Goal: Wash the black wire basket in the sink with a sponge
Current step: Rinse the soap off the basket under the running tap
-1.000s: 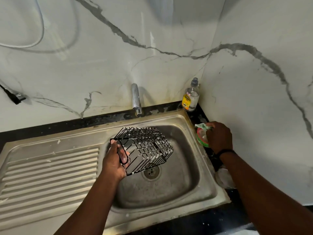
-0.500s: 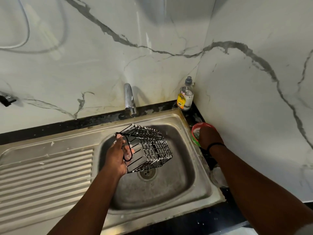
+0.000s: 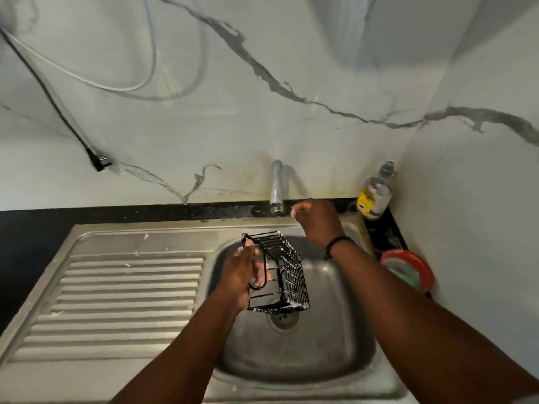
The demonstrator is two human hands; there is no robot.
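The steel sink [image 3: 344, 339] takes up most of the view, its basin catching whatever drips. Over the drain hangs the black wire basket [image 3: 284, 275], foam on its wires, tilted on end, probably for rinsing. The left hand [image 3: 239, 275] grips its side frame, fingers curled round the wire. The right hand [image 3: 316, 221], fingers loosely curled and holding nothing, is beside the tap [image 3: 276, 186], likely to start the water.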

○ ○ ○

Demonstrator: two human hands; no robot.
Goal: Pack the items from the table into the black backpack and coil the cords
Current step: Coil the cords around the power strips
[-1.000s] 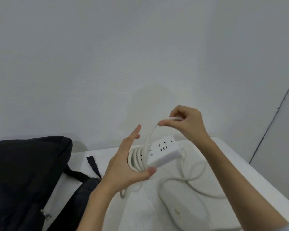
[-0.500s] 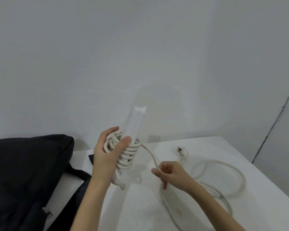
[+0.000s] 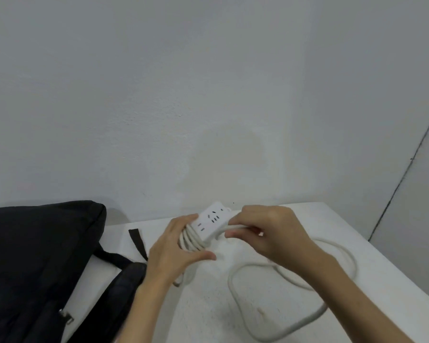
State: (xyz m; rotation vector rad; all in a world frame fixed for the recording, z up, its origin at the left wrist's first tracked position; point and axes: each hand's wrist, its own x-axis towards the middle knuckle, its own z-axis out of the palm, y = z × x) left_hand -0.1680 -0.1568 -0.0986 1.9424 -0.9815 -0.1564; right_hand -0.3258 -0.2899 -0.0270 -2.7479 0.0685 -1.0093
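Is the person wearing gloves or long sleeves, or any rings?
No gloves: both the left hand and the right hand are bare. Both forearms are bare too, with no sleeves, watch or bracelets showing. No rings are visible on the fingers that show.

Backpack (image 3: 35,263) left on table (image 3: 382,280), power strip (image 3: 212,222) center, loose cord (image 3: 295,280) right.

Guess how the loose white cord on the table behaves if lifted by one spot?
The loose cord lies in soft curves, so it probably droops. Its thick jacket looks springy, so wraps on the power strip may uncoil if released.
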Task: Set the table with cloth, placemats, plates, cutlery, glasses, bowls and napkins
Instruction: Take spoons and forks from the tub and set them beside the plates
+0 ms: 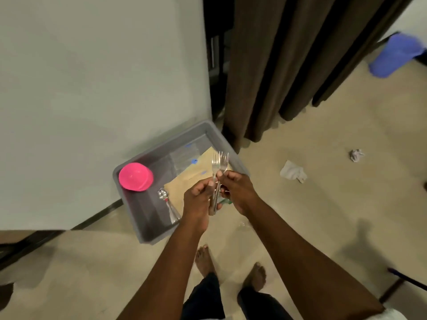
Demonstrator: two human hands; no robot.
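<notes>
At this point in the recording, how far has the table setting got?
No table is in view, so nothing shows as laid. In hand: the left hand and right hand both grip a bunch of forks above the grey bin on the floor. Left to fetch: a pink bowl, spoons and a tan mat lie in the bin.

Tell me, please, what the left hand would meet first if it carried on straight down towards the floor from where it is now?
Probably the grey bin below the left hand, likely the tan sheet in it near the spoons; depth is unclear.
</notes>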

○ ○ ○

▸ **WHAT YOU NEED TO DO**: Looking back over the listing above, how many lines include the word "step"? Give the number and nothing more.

▸ **WRITTEN SOLUTION**: 2